### Work to be completed
Every line in the data below from the one containing "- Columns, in" down to the one containing "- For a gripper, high", both included, must be retyped exactly; no other line is to appear.

### Records from a dataset
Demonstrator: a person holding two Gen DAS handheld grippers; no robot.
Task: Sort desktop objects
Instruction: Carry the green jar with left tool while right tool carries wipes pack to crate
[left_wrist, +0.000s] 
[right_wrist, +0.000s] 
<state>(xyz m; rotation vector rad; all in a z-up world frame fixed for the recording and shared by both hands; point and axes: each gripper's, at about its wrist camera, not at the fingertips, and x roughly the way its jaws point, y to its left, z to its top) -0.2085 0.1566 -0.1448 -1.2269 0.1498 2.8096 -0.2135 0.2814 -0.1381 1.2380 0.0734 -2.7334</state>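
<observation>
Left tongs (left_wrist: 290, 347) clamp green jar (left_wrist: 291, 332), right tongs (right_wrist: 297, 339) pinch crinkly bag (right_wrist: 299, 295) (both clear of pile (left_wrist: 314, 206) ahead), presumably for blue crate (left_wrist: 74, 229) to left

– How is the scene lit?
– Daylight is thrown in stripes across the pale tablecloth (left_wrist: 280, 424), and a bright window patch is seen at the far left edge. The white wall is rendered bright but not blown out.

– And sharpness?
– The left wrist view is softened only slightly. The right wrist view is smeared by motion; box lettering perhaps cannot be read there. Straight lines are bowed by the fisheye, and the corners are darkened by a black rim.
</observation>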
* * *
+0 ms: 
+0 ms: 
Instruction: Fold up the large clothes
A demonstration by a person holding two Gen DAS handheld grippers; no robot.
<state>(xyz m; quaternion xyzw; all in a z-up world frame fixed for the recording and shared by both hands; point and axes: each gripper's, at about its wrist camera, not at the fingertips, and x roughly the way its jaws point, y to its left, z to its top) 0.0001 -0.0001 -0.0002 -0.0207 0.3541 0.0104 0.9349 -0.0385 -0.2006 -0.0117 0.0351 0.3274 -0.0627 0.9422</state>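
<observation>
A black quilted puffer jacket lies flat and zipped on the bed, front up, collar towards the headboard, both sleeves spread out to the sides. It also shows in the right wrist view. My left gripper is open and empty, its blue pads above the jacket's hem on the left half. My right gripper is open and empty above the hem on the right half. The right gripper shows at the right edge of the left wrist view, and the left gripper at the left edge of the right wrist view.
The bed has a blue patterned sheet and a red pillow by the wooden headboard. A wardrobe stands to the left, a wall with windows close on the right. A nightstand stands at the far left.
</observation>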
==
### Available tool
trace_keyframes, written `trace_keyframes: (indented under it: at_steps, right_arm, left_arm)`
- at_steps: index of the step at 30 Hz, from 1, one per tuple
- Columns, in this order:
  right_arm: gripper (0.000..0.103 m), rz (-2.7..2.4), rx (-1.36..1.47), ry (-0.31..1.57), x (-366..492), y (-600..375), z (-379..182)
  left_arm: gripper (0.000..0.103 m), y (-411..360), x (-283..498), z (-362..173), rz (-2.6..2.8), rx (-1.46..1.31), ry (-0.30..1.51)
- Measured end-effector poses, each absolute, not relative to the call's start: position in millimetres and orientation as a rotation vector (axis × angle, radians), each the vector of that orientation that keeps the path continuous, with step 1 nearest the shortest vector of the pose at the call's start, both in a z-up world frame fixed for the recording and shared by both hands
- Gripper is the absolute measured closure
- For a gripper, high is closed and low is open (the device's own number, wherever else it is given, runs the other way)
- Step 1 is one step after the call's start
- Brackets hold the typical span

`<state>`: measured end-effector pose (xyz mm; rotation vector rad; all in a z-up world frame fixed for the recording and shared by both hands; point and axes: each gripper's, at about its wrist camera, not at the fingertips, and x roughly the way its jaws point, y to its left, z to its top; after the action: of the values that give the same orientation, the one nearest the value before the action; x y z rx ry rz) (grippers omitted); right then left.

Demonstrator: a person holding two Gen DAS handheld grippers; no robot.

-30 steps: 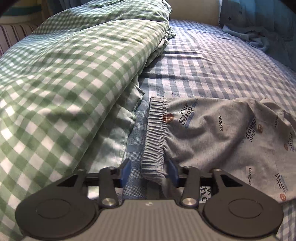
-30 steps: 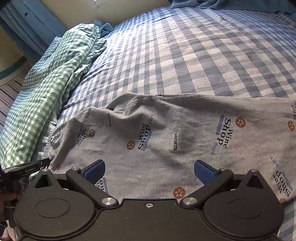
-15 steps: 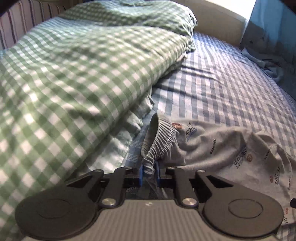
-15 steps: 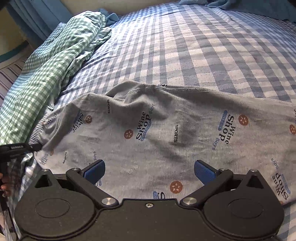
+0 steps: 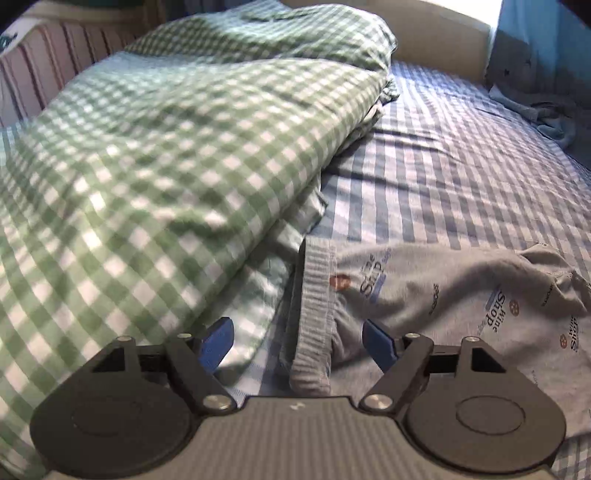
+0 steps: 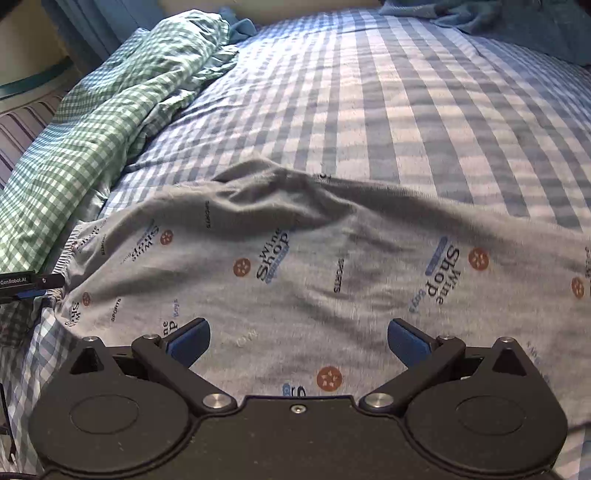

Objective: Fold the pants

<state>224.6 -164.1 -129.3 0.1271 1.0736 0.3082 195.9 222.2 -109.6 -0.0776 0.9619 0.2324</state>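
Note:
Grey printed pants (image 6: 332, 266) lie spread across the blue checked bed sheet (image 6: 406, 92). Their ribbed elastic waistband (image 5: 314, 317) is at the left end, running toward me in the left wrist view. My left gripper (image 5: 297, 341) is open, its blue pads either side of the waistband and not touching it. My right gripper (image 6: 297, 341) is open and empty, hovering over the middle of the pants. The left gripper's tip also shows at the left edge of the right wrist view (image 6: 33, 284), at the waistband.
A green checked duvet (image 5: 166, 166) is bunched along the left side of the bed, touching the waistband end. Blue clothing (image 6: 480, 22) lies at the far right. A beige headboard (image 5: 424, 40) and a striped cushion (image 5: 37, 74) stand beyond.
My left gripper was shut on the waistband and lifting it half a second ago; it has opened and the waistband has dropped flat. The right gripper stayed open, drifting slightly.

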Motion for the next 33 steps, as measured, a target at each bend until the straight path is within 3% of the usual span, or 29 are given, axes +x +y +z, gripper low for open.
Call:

### Response area
- Columns, in this order:
  right_arm: gripper (0.000..0.103 m), rz (-2.7..2.4), rx (-1.36..1.47), ry (-0.31..1.57), x (-366..492), y (-600..375), z (-379..182)
  left_arm: gripper (0.000..0.103 m), y (-411..360), x (-283..498), z (-362..173), rz (-2.6..2.8), rx (-1.46..1.31), ry (-0.30..1.51)
- Measured end-effector poses, each absolute, not relative to the call's start: position in millimetres and orientation as a rotation vector (axis × angle, radians), each the vector of that orientation that keeps the path continuous, with step 1 nearest the shortest vector of the pose at the call's start, both in a z-up world frame fixed for the recording and shared by both hands
- Gripper is the absolute measured closure
- For a gripper, high is closed and low is open (the device's own number, wherever else it is given, runs the other way)

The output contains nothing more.